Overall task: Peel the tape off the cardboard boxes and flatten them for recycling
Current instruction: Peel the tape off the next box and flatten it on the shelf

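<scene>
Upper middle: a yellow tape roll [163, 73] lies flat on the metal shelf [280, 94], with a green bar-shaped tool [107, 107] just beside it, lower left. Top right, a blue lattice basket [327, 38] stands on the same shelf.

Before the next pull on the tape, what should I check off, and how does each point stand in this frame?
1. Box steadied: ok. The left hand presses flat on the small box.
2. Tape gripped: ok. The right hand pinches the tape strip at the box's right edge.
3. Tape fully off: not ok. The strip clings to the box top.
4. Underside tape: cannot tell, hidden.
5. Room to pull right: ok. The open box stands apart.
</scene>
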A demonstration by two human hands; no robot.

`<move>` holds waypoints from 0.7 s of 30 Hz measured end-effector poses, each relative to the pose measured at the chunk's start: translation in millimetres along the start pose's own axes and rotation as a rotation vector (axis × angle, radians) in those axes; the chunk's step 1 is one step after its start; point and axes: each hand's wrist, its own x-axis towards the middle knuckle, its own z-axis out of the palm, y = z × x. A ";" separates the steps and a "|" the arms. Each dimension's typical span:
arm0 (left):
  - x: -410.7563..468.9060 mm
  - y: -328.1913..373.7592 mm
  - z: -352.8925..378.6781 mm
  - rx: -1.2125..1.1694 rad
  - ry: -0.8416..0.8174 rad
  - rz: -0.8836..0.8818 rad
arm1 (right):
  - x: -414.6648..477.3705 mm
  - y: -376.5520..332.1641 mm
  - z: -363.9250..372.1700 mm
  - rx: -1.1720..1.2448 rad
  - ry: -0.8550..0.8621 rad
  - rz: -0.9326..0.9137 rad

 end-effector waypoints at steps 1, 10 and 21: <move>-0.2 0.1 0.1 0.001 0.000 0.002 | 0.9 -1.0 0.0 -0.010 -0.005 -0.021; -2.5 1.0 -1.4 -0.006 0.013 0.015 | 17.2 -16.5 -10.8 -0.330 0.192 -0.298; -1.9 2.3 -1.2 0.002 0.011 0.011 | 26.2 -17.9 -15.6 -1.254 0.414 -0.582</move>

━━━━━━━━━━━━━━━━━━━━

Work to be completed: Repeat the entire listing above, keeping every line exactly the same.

Response area:
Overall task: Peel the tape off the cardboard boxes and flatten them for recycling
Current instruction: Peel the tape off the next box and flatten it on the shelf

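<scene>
Upper middle: a yellow tape roll [163, 73] lies flat on the metal shelf [280, 94], with a green bar-shaped tool [107, 107] just beside it, lower left. Top right, a blue lattice basket [327, 38] stands on the same shelf.

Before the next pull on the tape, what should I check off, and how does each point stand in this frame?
1. Box steadied: ok. The left hand presses flat on the small box.
2. Tape gripped: ok. The right hand pinches the tape strip at the box's right edge.
3. Tape fully off: not ok. The strip clings to the box top.
4. Underside tape: cannot tell, hidden.
5. Room to pull right: ok. The open box stands apart.
</scene>
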A demonstration by two human hands; no robot.

`<move>` holds waypoints from 0.7 s of 30 Hz measured end-effector poses, each relative to the pose measured at the chunk's start: translation in millimetres along the start pose's own axes and rotation as a rotation vector (axis × angle, radians) in those axes; the chunk's step 1 is one step after its start; point and axes: each hand's wrist, its own x-axis towards the middle knuckle, its own z-axis out of the palm, y = z × x. A ";" separates the steps and a "|" the arms. Each dimension's typical span:
arm0 (left):
  - x: -410.7563..468.9060 mm
  - y: -328.1913..373.7592 mm
  - z: -352.8925..378.6781 mm
  - rx: -1.2125..1.1694 rad
  - ry: -0.8416..0.8174 rad
  - rz: -0.8836..0.8818 rad
arm1 (right):
  - x: -414.6648..477.3705 mm
  - y: -376.5520..332.1641 mm
  - z: -363.9250..372.1700 mm
  - rx: -1.1720..1.2448 rad
  - ry: -0.8550..0.8621 rad
  - rz: -0.9326..0.9137 rad

 end-effector waypoints at steps 1, 10 and 21: <move>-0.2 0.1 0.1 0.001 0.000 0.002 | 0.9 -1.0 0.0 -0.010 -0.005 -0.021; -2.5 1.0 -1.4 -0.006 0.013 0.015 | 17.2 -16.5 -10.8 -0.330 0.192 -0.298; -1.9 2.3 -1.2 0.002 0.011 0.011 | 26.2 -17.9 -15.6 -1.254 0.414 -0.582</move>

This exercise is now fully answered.